(Data to use begins)

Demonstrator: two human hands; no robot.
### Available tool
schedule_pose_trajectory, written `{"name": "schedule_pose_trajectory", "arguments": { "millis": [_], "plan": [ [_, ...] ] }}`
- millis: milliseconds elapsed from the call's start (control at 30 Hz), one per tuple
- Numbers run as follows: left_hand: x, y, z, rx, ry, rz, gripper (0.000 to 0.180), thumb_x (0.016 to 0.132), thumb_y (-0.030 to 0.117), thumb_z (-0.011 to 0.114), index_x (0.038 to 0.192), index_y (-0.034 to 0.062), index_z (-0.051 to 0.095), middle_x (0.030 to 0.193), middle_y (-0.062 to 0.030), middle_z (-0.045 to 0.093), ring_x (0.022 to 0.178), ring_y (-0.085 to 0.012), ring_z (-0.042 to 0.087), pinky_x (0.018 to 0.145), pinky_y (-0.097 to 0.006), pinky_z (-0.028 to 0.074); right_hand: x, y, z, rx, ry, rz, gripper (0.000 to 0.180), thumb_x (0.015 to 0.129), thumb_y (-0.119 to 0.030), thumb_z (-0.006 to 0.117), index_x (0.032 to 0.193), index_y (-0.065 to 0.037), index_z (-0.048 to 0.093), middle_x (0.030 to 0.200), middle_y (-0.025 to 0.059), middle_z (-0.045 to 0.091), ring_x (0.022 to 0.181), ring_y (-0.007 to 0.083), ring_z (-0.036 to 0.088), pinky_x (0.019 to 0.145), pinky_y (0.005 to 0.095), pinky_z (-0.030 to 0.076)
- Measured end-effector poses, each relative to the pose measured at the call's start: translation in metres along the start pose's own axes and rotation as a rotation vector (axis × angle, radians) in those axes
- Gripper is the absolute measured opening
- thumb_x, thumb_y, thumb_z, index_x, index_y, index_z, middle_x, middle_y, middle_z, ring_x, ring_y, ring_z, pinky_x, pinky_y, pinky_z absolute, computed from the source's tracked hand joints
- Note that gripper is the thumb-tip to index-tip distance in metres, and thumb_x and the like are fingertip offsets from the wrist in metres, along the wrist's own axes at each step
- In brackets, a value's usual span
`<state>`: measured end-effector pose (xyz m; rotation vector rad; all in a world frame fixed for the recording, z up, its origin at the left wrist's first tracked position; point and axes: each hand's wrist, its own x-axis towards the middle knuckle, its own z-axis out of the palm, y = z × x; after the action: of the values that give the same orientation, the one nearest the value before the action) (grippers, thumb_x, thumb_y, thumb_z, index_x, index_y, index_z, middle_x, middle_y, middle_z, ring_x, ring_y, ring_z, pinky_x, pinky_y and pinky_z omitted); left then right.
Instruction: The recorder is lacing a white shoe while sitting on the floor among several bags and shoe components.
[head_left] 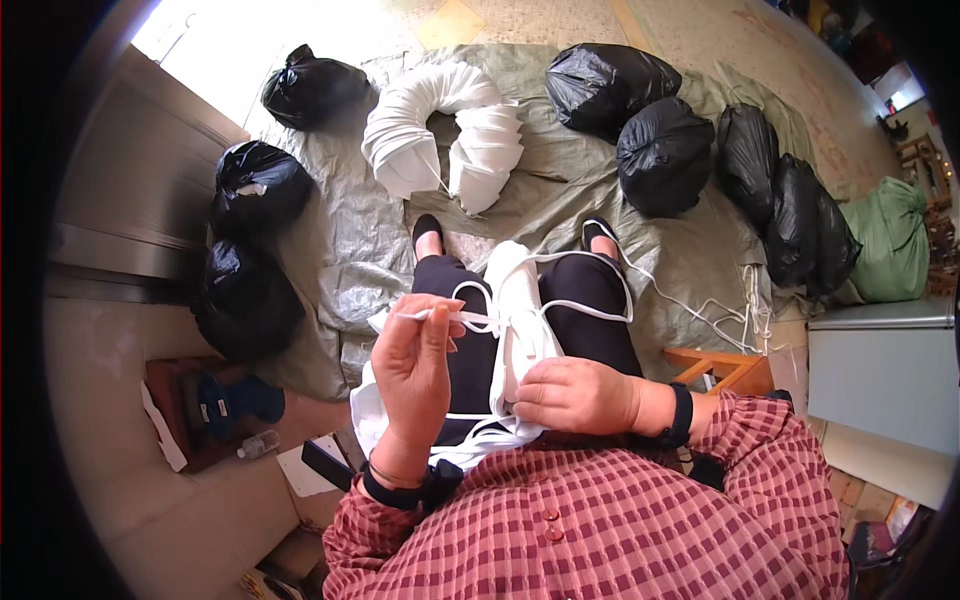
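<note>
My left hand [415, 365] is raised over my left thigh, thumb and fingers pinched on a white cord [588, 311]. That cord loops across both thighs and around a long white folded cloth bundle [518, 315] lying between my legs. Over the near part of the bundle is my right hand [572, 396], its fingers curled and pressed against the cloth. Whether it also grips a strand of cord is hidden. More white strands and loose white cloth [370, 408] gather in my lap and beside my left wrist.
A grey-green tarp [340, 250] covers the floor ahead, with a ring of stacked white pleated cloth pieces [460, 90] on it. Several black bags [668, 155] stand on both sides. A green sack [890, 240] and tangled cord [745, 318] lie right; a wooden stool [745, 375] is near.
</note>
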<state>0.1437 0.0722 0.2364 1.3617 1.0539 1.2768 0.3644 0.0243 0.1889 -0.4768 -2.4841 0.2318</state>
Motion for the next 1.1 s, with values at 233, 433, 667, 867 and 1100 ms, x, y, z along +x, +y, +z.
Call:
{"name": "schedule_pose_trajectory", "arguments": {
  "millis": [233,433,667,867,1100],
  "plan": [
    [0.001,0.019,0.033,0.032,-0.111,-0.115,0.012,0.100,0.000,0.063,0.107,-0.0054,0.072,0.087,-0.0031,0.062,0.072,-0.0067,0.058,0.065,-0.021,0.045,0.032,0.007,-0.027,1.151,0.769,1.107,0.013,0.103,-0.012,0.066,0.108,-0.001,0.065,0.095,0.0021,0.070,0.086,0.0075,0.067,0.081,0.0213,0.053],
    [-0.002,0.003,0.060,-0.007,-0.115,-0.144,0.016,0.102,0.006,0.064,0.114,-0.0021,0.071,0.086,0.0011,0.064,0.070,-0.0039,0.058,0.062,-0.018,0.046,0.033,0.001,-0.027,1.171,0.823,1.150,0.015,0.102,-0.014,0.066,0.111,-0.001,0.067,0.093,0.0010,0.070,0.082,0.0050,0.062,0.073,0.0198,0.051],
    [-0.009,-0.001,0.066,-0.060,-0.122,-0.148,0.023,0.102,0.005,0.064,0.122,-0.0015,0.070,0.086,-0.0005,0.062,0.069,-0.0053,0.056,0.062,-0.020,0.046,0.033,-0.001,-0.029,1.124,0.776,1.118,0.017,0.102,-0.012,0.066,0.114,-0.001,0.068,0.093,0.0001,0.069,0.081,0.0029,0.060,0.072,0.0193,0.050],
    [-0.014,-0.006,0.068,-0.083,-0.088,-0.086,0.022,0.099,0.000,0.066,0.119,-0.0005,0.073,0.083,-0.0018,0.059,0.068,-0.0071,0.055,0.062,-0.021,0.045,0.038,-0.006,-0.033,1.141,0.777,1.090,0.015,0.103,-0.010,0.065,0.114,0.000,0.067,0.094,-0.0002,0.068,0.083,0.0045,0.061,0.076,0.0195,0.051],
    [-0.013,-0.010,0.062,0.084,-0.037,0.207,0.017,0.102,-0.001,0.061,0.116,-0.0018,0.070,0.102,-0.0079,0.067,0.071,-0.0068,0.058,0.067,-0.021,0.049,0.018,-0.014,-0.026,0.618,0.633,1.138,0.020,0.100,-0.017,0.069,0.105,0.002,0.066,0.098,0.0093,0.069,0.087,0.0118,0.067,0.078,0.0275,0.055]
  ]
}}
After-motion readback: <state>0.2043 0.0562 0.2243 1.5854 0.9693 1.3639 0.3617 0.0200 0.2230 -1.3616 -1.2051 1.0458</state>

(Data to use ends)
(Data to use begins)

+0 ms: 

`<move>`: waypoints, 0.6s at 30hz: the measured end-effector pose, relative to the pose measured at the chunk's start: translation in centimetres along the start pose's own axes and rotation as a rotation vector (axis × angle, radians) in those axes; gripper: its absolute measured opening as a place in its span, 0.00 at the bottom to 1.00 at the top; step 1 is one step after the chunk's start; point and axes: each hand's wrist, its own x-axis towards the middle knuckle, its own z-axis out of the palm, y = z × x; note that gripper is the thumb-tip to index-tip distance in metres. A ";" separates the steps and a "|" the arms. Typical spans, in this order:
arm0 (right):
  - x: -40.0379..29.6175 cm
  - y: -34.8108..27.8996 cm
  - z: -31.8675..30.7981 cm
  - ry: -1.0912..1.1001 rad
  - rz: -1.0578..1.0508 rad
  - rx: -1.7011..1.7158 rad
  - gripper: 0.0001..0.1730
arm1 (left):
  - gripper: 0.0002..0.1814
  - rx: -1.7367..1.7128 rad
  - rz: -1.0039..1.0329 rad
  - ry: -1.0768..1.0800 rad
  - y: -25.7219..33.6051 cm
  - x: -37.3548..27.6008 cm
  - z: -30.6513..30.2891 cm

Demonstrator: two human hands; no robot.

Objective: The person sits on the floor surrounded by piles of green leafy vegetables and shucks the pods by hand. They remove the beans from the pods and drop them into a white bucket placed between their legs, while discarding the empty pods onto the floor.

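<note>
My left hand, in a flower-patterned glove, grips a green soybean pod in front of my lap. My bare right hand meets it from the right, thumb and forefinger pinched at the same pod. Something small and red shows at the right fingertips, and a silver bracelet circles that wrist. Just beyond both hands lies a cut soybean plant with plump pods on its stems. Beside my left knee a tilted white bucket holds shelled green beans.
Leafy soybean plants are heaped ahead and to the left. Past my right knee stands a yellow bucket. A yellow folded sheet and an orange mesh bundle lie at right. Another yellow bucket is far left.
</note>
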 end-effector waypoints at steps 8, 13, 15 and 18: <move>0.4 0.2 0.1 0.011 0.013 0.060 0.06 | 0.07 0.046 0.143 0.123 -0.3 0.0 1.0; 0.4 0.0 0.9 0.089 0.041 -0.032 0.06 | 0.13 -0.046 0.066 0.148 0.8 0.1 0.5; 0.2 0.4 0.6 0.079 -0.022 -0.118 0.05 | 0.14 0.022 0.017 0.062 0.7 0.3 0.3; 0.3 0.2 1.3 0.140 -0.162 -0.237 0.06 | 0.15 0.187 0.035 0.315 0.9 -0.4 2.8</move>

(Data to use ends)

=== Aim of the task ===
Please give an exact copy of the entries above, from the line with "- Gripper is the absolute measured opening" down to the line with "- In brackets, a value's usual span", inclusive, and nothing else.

=== Answer section ===
- Gripper is the absolute measured opening
- thumb_x, thumb_y, thumb_z, index_x, index_y, index_z, middle_x, middle_y, middle_z, ring_x, ring_y, ring_z, pinky_x, pinky_y, pinky_z absolute, computed from the source's tracked hand joints
- Note that gripper is the thumb-tip to index-tip distance in metres, and thumb_x and the like are fingertip offsets from the wrist in metres, along the wrist's own axes at each step
- In brackets, a value's usual span

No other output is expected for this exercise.